Cardinal Charlie: Remember the tornado of 1943?

Published 11:32 pm Wednesday, July 25, 2012

(Dowagiac Daily News, June 1, 1943)

Remember our tornado? I was home from Dowagiac High (yes, we used to walk home for lunch back then).

I stood at our side door looking out of the screen door when it hit.

Though a lot of Orchard was hit pretty bad, we only lost one of our chimneys.

I remember Berenice Vanderburg said there were 66 trees down.

A lot were in the Oak Street School yard, and the rest were what she counted on her walk down Oak Street on her way to work the next day.

Dowagiac was lucky nobody was killed or hurt badly, like so many it seems in today’s tornadoes.

1943: An ad from the Round Oak Co. Men wanted for war work.

1943: Sheriff Duane Remus has reported 16 men were held in the Cass County Jail in May. Seven were for drunk and disorderly, three for armed robbery, one for rape, three for chicken stealing and two for runaways.

1972: March, Dowagiac’s basketball team beat Kalamazoo Hackett 73-71 and became regional champions. Edgar Wilson had 32 points and Otis Hill scored the game’s winning basket in the closing eight seconds.
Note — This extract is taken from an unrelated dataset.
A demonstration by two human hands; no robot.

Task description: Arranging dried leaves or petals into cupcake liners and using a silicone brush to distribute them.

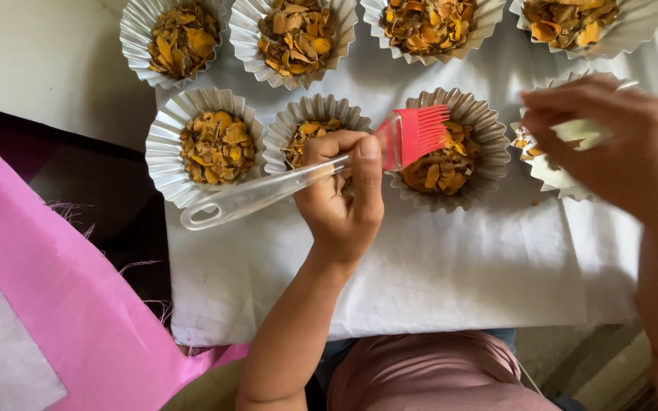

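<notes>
Silicone brush [413, 135] | your left hand [342, 199] is gripping its clear handle, bristles over a foil cup [489, 141] | your right hand [611, 144] is pinching another cup's [550, 176] rim, steadying it.

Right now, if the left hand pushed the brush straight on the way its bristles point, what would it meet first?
Probably the foil cup of orange-yellow flakes just right of the red bristles held by the left hand; the bristles already overlap its rim, though height above it is unclear.

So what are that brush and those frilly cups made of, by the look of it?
The brush looks like clear glossy plastic for the handle, with red, probably silicone, bristles: thick, even, rubbery. The fluted cups seem to be thin foil or foil-coated paper, judging by their silvery sheen and crisp pleats.
</notes>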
It was Dowagiac’s first regional title in 39 years.

Here is a sure bet, that there ain’t a Dowagiac house with a basement “coal bin” full of coal.

1932: An average of 1,500 bushels of wheat were being ground daily at the Colby mill.

In some months, 3,000 bushels were ground in a 24-hour period (The Colby Milling Co. is now known as Dowagiac Milling Co). It is the area’s oldest continuous business. The grist mill was established in 1833.

March 1912: John Gebhard, Nels and Morton Nelson left for Liberty Saskatchewan, where they were planning to spend the summer on their (gold?) claims.

1928: Prosecuting Attorney Jack Pollock insisted he intended to pay the election bet he lost to Sheriff Jesse Austin, and he would push the sheriff about the courthouse square in a squeaky wheelbarrow.

February 1884: Smith Howard has a black Spanish hen on which he is relying to make a fortune. She does not lay golden eggs, but she has within a year raised 60 chickens which sold for $15.

Boy, they sure have changed the style of the Volkswagen Beetle, haven’t they? For so many years, year after year, Bugs always looked the same didn’t they?

“Cardinal Charlie” Gill writes a nostalgic weekly column about growing up in the Grand Old City.